EXERCISE AIM - Upon reaching the line containing "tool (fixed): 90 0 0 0", output that line and all remaining lines exactly, through the end of the entries, and output nothing before it.

==== MATERIAL FOR THE TASK

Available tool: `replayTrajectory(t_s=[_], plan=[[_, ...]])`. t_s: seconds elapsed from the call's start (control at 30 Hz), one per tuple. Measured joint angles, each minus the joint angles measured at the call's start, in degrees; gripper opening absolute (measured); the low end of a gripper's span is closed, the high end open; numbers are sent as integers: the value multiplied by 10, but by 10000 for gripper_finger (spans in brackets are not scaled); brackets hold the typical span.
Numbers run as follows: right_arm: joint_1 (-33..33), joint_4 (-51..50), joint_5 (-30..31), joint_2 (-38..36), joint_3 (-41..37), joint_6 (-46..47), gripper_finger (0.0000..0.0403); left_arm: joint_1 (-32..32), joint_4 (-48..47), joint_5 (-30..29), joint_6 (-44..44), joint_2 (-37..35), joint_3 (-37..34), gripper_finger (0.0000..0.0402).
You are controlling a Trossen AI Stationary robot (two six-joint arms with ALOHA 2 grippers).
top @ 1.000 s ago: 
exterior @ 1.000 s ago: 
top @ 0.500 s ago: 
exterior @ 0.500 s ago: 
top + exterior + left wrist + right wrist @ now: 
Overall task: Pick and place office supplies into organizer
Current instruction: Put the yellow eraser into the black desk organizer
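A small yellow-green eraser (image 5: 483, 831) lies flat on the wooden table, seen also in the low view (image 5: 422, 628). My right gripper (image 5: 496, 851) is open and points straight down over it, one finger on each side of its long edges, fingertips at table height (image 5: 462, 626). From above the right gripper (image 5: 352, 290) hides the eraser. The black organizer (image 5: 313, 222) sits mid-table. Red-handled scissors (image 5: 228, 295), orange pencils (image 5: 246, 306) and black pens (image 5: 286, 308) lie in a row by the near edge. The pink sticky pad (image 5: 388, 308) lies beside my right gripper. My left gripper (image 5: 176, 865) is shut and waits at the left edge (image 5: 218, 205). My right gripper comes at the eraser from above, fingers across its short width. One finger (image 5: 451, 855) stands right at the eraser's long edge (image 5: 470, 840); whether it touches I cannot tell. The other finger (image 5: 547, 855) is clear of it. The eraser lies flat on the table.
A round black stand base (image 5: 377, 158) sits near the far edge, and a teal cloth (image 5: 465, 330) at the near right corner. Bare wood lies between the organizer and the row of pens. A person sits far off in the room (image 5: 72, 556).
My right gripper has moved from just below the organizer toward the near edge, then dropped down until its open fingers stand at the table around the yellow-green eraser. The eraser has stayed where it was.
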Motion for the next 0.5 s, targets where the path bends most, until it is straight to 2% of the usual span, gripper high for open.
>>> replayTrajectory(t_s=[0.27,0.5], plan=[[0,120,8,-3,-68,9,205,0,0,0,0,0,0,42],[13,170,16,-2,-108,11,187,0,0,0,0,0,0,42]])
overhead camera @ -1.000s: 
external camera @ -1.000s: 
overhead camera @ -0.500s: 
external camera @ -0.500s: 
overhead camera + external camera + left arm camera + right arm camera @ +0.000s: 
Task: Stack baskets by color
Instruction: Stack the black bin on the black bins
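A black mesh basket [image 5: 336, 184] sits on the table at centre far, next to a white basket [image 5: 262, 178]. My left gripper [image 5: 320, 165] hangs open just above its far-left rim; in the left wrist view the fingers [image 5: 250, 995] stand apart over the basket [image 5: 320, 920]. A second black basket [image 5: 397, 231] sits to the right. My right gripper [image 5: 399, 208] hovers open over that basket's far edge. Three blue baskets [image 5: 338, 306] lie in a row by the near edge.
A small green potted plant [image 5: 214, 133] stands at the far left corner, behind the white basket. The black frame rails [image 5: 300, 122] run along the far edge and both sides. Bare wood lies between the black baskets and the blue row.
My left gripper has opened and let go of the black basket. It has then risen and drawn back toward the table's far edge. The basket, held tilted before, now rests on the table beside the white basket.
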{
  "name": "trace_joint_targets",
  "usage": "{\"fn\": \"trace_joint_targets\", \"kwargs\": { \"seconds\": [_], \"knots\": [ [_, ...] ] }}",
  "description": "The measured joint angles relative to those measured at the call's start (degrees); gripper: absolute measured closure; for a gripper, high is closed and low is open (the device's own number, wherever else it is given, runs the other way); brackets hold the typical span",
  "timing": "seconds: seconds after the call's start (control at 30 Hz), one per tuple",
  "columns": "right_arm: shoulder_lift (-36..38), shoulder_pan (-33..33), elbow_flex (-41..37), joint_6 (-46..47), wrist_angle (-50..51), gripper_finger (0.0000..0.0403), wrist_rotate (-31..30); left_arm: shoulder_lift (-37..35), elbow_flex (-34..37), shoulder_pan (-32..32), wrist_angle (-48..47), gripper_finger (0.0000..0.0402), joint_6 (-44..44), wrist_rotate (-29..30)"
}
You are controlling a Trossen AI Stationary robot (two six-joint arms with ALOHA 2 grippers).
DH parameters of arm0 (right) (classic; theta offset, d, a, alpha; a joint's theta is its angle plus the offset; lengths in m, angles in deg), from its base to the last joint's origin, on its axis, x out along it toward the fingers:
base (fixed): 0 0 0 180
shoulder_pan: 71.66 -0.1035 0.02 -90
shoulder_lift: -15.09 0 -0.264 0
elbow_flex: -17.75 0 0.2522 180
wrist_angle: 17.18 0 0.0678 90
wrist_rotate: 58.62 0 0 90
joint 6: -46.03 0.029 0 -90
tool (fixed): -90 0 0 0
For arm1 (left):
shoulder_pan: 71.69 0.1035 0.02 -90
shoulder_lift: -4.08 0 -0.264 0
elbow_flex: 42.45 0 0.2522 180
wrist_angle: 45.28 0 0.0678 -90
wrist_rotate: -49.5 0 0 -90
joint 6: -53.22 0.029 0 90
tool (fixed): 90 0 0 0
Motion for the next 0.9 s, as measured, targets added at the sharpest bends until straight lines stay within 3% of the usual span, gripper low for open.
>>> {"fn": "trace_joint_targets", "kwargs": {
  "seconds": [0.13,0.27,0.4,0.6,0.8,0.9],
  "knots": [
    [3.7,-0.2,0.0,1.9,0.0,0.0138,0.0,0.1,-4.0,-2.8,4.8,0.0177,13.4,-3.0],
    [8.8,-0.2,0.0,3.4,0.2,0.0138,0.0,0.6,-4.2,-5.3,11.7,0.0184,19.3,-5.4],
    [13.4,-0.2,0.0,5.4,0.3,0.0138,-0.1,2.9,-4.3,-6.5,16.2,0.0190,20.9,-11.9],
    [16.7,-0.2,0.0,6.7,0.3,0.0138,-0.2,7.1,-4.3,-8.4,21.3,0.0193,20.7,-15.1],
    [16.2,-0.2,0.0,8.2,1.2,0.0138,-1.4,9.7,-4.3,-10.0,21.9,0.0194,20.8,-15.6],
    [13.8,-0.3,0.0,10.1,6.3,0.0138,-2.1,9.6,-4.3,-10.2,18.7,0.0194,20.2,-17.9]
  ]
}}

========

SOLUTION FOR THIS PROBLEM -
tool (fixed): 90 0 0 0
Motion for the next 0.9 s, as measured, targets added at the sharpest bends until straight lines stay within 3% of the usual span, gripper low for open.
>>> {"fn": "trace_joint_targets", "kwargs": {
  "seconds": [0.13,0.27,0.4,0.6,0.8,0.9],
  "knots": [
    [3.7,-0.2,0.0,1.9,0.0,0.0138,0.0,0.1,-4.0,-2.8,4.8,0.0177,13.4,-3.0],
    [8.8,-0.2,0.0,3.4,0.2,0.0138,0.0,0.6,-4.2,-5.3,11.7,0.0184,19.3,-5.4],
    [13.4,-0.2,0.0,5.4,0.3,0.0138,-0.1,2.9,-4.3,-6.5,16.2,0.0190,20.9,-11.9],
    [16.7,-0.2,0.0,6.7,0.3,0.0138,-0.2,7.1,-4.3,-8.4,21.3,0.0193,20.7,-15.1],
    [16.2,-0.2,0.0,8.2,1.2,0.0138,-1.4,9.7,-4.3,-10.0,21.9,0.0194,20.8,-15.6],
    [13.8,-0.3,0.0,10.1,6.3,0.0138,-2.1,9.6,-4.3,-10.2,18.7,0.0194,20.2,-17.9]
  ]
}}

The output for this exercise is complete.